● **Task brief**:
Show every line in the material below in which the string "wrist" appears.
─── Information supplied ───
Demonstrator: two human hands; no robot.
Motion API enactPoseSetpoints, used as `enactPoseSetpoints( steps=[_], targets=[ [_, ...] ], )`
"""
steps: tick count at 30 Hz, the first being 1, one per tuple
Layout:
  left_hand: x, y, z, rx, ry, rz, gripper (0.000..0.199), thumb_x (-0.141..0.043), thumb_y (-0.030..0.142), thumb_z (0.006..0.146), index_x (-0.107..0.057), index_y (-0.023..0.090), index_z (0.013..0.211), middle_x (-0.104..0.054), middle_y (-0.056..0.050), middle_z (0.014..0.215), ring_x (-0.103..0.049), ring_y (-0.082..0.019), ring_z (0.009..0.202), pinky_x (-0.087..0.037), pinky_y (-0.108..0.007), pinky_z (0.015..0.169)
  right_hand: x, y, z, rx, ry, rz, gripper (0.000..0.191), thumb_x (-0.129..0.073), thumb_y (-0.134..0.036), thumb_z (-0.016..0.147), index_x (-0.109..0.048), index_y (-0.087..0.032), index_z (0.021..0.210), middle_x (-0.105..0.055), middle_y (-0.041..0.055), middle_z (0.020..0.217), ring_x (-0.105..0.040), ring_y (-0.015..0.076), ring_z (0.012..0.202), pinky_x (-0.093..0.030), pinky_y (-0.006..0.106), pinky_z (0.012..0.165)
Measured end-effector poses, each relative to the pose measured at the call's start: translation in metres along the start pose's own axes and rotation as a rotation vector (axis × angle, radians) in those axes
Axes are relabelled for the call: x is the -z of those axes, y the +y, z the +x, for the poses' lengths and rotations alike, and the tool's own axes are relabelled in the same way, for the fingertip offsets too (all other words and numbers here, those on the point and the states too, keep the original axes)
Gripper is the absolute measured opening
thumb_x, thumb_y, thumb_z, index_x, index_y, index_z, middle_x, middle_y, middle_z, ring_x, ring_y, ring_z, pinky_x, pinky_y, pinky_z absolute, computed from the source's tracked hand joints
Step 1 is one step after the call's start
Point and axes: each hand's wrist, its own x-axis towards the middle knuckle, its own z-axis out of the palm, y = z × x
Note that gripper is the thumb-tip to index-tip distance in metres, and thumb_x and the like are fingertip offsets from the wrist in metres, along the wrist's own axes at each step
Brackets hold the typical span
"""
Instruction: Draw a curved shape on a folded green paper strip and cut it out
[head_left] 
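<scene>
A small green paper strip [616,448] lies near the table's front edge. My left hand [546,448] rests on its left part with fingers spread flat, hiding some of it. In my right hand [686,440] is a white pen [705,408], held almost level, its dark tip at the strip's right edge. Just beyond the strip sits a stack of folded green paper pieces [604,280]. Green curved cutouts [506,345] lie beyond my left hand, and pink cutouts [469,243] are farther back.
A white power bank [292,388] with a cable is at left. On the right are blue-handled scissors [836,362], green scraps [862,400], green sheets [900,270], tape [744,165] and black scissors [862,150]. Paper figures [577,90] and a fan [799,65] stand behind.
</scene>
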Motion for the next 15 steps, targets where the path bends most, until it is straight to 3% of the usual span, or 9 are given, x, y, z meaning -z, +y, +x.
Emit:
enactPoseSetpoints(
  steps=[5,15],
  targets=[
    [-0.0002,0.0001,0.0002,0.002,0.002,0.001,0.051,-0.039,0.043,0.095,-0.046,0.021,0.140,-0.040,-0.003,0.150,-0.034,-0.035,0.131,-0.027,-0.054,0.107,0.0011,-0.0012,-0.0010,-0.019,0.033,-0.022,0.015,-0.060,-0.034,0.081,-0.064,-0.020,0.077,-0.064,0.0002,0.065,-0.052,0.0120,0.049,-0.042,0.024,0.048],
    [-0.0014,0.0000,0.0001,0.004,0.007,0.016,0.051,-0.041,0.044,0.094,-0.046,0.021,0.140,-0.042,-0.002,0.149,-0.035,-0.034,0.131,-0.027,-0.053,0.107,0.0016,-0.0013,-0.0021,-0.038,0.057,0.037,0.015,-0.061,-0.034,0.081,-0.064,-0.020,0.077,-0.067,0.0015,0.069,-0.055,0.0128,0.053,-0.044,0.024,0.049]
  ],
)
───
● **Solution to this exercise**:
Point and axes: each hand's wrist, its own x-axis towards the middle knuckle, its own z-axis out of the palm, y = z × x
Note that gripper is the thumb-tip to index-tip distance in metres, and thumb_x and the like are fingertip offsets from the wrist in metres, along the wrist's own axes at each step

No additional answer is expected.